Wednesday, September 26, 2012

Jollibee and McDonald


Manila — Sometime in the late 1970s, Tony Tan Caktiong, the owner of a small ice cream parlor in a lower- middle-class neighborhood here, learned that an American hamburger chain was coming to invade the Philippines.
Worried that his store, which had just started selling burgers, might get floored by the new competition, Tan Caktiong, a Filipino of Chinese descent, took a leaf from the Chinese military tactician Sun Tzu: he flew to the United States to know his future enemy.
When he returned to the Philippines a few weeks later, Tan Caktiong brought with him an arsenal of ideas on how to fortify his store, called Jollibee, to face the newcomer.
By the time McDonald's put up its first store here, in 1981, it no longer offered anything new. Jollibee, meanwhile, was already prepared, having opened nine branches and started an aggressive marketing campaign. Jollibee entered the list of the top 1,000 corporations in the Philippines that same year. By 1984, it was in the Top 500 list and dominated the local fast-food market.
The Philippines, The Economist magazine wrote in 2002, "is a huge embarrassment to McDonald's," citing a Taylor Nelson Sofres study showing that Jollibee was the "most often visited" fast-food restaurant in the country.
Jollibee had grown so big and confident that, in 1986, it opened its first store overseas, in Taiwan. It was a sign of things to come. In 1998, Jollibee would encroach on McDonald's home territory, opening its first U.S. store in Daly City, California, which has a large Filipino population.
Today, Jollibee has more than 700 stores in the Philippines and 25 in other countries, selling more than half a million burgers every day. McDonald's has about 700 outlets in the Philippines, according to Cerwin Eviota, a public relations consultant for the chain.

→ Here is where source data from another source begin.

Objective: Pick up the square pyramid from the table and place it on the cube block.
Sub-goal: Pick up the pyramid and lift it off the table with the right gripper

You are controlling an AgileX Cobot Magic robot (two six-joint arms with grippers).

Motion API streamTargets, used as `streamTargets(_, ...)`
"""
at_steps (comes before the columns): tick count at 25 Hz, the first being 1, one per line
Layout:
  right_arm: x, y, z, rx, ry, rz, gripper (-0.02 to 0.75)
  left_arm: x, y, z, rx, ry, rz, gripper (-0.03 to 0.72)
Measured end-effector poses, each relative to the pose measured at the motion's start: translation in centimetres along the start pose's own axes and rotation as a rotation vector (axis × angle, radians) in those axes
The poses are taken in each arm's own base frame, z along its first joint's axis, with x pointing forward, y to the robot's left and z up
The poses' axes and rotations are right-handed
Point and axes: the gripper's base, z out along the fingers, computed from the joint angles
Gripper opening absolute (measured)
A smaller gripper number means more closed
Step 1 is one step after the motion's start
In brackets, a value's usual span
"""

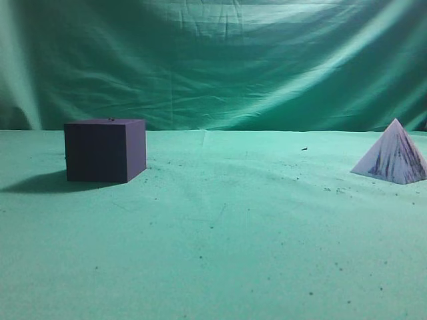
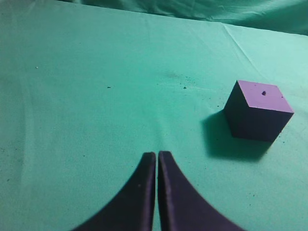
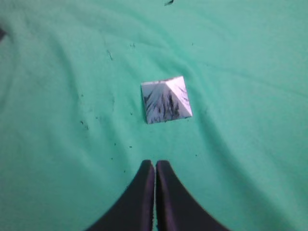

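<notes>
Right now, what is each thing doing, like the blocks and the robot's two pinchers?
Pale white-lavender square pyramid with dark smudges: upright on its base, on the table, not held.
Dark purple cube block: flat on the table, nothing stacked on it.
Green cloth table: speckled with dark bits.
Left end effector: shut, empty.
Right end effector: shut, empty, short of the pyramid.
</notes>
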Motion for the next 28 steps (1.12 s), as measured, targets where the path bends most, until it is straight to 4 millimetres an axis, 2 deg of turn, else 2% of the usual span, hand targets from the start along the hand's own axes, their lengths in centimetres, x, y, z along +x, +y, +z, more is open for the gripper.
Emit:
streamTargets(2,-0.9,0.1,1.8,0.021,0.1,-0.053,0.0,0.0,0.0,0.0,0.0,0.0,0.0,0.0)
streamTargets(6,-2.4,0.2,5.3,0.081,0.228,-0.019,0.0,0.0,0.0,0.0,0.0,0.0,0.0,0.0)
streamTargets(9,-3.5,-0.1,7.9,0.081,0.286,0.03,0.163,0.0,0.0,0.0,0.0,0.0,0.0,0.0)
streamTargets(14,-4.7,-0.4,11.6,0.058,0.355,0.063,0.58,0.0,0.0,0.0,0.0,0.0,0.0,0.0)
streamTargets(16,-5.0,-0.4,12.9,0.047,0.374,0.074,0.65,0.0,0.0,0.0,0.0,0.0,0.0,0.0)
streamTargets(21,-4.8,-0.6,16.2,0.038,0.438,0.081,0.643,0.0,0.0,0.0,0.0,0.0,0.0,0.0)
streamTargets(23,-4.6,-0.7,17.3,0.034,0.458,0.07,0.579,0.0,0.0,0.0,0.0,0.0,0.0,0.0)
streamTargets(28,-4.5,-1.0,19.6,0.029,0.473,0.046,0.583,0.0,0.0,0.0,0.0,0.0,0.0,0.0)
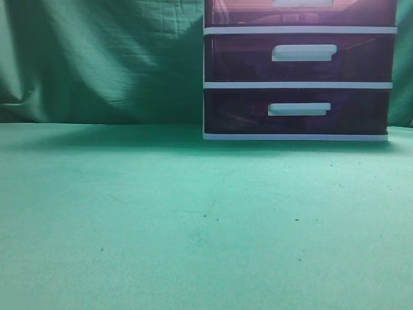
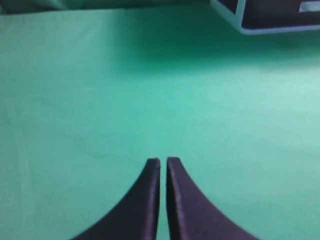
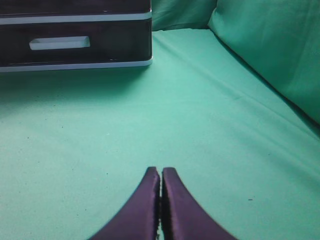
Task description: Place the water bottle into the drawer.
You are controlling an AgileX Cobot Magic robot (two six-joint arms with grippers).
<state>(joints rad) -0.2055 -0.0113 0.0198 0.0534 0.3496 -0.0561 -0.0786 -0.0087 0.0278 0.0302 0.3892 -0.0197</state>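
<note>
The white-framed drawer unit stands at the back right of the exterior view. Its uppermost visible drawer (image 1: 300, 13), translucent reddish-brown with a white bar handle, is cut off by the top edge and looks closed. The water bottle is not in any view. My left gripper (image 2: 163, 160) is shut and empty over the bare green cloth. My right gripper (image 3: 161, 170) is shut and empty over the cloth, with the unit's bottom drawer (image 3: 75, 45) ahead to its upper left. Neither gripper shows in the exterior view.
Two alike drawers, the middle drawer (image 1: 298, 57) and the lowest drawer (image 1: 297, 111), sit below the top one. A corner of the unit (image 2: 272, 17) shows at the upper right of the left wrist view. Green cloth (image 1: 161, 213) covers the table; a green backdrop (image 1: 97, 58) hangs behind.
</note>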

According to company officials and food experts, Jollibee owes its success to the fact that it respects local tastes. Unlike McDonald's, which was constrained by its obligation to remain faithful to its core products, Jollibee was flexible.

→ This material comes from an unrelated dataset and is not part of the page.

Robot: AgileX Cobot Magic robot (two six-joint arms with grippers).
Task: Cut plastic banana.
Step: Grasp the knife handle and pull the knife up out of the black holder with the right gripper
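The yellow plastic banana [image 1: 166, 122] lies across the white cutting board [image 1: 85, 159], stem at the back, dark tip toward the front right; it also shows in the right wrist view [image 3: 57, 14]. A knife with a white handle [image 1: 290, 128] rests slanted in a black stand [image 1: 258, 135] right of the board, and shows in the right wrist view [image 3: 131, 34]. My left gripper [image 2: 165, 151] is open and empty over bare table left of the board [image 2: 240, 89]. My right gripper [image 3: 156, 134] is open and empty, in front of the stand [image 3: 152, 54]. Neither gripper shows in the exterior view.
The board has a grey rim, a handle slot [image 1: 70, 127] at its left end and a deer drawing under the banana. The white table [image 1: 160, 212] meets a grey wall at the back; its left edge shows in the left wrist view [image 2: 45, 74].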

It helped that Jollibee makes sweet spaghetti, which is a turnoff to foreigners but loved by Filipinos, particularly children. It also offers Filipino fare like palabok - vermicelli noodles topped with sauce and fish flakes - and arroz caldo - rice porridge with chicken bits.
It may be hard for McDonald's to match that, but it is certainly trying. This year, the McDonald's Philippine franchise became 100 percent Filipino-owned, which gave its owners some flexibility. George Yang, the Filipino-Chinese chairman of Golden Arches Development, the local McDonald's franchisee, now has taken a leaf from Tan Caktiong's book.


Yang said that his full acquisition of the franchise here would enable McDonald's to "give our customers even more by being more sensitive and responsive to their changing tastes and wants and by adding a local flavor to our product range."